Work required
Write out the full listing exactly.

Dataset content
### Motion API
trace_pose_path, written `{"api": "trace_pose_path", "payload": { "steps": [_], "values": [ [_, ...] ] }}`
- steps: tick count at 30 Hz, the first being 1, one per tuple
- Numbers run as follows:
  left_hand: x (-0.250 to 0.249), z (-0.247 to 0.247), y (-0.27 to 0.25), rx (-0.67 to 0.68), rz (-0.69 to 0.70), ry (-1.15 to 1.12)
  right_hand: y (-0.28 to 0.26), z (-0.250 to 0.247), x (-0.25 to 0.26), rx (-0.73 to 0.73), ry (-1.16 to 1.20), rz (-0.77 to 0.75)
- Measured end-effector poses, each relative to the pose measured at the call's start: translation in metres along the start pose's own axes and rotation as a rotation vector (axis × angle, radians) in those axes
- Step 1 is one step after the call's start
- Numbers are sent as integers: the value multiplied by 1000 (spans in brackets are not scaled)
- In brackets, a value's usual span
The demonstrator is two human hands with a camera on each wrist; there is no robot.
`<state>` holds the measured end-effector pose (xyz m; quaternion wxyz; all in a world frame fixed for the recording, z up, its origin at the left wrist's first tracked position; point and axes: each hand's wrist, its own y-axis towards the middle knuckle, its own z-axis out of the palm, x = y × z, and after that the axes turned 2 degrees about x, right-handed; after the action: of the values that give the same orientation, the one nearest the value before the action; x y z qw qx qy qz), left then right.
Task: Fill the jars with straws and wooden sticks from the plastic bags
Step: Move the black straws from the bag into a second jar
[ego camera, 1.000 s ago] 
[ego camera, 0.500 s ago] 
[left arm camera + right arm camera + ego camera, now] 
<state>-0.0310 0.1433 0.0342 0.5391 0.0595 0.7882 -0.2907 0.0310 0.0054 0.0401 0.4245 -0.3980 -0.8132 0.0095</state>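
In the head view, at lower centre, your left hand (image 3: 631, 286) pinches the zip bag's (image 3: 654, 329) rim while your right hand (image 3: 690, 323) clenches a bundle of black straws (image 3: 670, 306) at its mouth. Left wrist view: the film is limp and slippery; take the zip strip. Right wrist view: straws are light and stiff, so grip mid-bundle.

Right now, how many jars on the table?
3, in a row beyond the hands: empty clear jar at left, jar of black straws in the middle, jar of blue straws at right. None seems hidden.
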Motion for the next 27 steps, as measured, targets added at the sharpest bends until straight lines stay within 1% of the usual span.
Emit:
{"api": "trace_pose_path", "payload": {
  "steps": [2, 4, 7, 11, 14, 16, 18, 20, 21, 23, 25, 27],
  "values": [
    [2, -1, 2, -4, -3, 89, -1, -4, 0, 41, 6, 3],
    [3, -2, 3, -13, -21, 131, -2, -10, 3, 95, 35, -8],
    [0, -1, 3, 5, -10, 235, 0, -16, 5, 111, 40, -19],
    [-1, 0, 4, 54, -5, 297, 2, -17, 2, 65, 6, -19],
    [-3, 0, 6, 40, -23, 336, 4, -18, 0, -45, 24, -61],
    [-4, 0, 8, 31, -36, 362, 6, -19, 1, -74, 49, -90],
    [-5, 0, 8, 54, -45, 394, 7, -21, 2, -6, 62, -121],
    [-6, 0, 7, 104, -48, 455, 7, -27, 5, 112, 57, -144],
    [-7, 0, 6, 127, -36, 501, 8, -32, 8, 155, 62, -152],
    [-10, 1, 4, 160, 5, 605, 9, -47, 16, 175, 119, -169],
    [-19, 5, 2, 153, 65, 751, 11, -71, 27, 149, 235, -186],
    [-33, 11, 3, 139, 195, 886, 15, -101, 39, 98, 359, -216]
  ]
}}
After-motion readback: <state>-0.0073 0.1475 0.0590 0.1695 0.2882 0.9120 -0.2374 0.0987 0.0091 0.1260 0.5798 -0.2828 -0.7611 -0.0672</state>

Task output
### Motion API
trace_pose_path, written `{"api": "trace_pose_path", "payload": { "steps": [_], "values": [ [_, ...] ] }}`
- steps: tick count at 30 Hz, the first being 1, one per tuple
- Numbers run as follows:
  left_hand: x (-0.250 to 0.249), z (-0.247 to 0.247), y (-0.27 to 0.25), rx (-0.67 to 0.68), rz (-0.69 to 0.70), ry (-1.15 to 1.12)
  right_hand: y (-0.28 to 0.26), z (-0.250 to 0.247), x (-0.25 to 0.26), rx (-0.73 to 0.73), ry (-1.16 to 1.20), rz (-0.77 to 0.75)
- Measured end-effector poses, each relative to the pose measured at the call's start: translation in metres along the start pose's own axes and rotation as a rotation vector (axis × angle, radians) in those axes
- Step 1 is one step after the call's start
- Numbers are sent as integers: the value multiplied by 1000 (spans in brackets are not scaled)
- In brackets, a value's usual span
The demonstrator is two human hands with a camera on each wrist; there is no robot.
`<state>` holds the measured end-effector pose (xyz m; quaternion wxyz; all in a world frame fixed for the recording, z up, its origin at the left wrist's first tracked position; point and axes: each hand's wrist, its own y-axis towards the middle knuckle, its own z-axis out of the palm, x = y × z, and after that the axes turned 2 degrees about x, right-handed; after the action: of the values that give the same orientation, the one nearest the value before the action; x y z qw qx qy qz), left then right.
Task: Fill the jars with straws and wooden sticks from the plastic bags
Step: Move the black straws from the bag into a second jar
[ego camera, 1.000 s ago] 
[ego camera, 0.500 s ago] 
[left arm camera + right arm camera + ego camera, now] 
<state>-0.0310 0.1433 0.0342 0.5391 0.0595 0.7882 -0.2907 0.0310 0.0054 0.0401 0.4245 -0.3980 -0.8132 0.0095</state>
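In the head view, at lower centre, your left hand (image 3: 631, 286) pinches the zip bag's (image 3: 654, 329) rim while your right hand (image 3: 690, 323) clenches a bundle of black straws (image 3: 670, 306) at its mouth. Left wrist view: the film is limp and slippery; take the zip strip. Right wrist view: straws are light and stiff, so grip mid-bundle.

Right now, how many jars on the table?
3, in a row beyond the hands: empty clear jar at left, jar of black straws in the middle, jar of blue straws at right. None seems hidden.
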Motion for the next 27 steps, as measured, targets added at the sharpest bends until straight lines stay within 1% of the usual span.
Emit:
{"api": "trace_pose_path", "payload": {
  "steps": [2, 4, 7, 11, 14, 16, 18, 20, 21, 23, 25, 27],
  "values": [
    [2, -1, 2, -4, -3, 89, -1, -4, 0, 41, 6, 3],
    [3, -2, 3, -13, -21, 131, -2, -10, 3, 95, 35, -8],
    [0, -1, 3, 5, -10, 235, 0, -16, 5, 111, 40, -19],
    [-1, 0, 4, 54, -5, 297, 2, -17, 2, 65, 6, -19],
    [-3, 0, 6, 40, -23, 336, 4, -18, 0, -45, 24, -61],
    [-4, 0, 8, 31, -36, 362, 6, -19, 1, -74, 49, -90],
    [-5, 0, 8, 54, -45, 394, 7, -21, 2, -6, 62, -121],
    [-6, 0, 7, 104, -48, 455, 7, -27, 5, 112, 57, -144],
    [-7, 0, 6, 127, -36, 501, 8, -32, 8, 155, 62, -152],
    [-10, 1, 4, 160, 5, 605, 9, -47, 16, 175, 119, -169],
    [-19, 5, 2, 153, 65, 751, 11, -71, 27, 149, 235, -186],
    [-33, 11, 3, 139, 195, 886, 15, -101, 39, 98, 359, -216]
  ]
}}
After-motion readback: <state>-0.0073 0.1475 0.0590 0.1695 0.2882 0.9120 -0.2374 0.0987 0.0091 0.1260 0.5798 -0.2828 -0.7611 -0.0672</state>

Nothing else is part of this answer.